- Exercise: Please set down, with no changes, every line of the material below from the one containing "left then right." through the end. Skip the pictures.

- Source material:
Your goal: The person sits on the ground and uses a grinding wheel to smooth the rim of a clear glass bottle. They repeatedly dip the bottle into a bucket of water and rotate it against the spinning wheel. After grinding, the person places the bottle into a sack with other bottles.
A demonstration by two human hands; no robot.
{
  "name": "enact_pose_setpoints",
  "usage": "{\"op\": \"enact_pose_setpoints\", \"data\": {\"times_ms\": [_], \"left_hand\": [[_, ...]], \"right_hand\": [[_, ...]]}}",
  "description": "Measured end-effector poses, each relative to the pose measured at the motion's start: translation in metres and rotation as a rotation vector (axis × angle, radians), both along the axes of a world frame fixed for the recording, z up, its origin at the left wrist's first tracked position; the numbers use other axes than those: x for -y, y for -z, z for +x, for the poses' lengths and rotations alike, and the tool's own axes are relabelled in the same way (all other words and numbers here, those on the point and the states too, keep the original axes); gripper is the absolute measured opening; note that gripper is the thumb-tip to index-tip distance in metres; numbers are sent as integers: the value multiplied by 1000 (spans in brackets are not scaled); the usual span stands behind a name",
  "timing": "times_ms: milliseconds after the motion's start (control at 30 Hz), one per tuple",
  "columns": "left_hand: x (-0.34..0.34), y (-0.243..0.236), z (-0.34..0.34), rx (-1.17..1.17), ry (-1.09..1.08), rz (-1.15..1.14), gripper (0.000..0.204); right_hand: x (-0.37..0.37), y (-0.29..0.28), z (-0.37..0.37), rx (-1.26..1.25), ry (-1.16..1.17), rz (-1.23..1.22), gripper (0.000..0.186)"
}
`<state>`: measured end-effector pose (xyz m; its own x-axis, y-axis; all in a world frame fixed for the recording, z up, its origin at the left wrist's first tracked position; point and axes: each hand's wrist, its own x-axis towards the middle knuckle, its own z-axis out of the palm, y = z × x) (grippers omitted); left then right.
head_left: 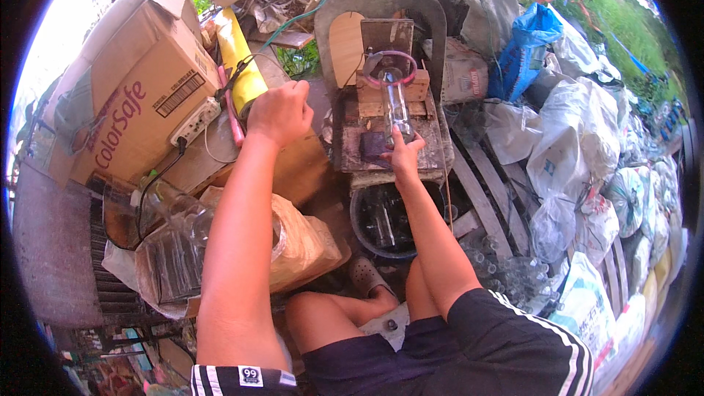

- Response below:
`<state>`: measured end-effector pose (xyz m; its own x-axis, y-axis; all in a world frame fixed for the recording, z up, its origin at the left wrist's first tracked position; point and axes: each hand's wrist, its own x-axis towards the middle knuckle, its own z-axis out of the palm, y = z × x) (grippers omitted); left then right.
head_left: 

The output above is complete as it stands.